Sûrement que, quelque part, un groupe d’abeilles mellifères va découvrir cette technique à son tour et là, il faudra jouer de la diversité génétique au sein de l’espèce pour sélectionner des souches plus résistantes.

Né en 1979 en Valais, Christophe Praz a effectué ses études de biologie à l’université de Berne, puis un doctorat en entomologie à l’Ecole polytechnique fédérale de Zurich (EPFZ).

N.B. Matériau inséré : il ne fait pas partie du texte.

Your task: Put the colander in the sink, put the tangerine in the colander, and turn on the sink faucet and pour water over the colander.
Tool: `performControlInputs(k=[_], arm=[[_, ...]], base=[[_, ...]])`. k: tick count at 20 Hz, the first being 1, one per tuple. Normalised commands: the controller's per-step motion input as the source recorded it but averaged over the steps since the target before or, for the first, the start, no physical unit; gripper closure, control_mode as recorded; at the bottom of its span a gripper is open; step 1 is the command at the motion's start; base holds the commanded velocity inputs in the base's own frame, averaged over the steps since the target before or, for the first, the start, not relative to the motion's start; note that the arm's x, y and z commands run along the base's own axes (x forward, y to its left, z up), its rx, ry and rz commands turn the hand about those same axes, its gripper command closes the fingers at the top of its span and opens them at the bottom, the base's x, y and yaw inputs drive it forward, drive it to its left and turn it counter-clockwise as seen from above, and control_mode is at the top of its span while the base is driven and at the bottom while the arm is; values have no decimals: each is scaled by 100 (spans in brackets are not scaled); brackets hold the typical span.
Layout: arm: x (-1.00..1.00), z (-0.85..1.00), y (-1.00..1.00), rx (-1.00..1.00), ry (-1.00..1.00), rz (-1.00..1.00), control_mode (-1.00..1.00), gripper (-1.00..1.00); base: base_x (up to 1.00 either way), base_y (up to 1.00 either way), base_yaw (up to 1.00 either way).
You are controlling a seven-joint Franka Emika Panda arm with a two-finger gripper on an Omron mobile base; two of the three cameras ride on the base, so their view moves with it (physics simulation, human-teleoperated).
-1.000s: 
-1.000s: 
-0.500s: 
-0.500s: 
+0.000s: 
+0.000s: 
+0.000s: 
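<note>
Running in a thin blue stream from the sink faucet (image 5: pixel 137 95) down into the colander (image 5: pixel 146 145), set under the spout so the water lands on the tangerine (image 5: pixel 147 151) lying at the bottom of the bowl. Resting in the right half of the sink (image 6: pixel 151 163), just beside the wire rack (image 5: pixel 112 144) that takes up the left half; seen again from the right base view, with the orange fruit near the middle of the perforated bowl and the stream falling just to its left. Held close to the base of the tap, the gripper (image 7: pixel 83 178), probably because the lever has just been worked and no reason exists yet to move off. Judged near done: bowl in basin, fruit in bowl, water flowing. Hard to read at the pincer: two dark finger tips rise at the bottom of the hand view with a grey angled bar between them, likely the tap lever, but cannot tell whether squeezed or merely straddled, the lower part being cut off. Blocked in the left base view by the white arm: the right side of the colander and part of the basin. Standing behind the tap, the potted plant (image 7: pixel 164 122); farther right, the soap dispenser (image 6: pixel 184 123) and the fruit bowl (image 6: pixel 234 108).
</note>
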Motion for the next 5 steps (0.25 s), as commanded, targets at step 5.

2008-2010: deux ans de post-doctorat à l’Université de Cornell, aux Etats-Unis, avec notamment une bourse de la revue National Geographic pour des recherche sur le terrain.

Août 2010: maître assistant au laboratoire d’entomologie évolutive de l’université de Neuchâtel.

Les abeilles sont issues du groupe des guêpes sphécides ou guêpes fouisseuses, dont on a repéré environ 9000 espèces. Ces guêpes paralysent des proies, généralement d’autres insectes, et les ramènent dans leur nid en guise de nourriture pour leurs larves.

La majorité des abeilles ne produisent pas de miel. Fruit d’une sélection séculaire, l’abeille domestique n’est qu’une parmi les 20’000 espèces d’abeilles connues dans le monde, dont environ 2500 en Europe.

Si quelques centaines d’espèces sont sociales, la majorité mène un mode de vie solitaire. Chaque femelle construit son nid et s’occupe exclusivement de sa progéniture.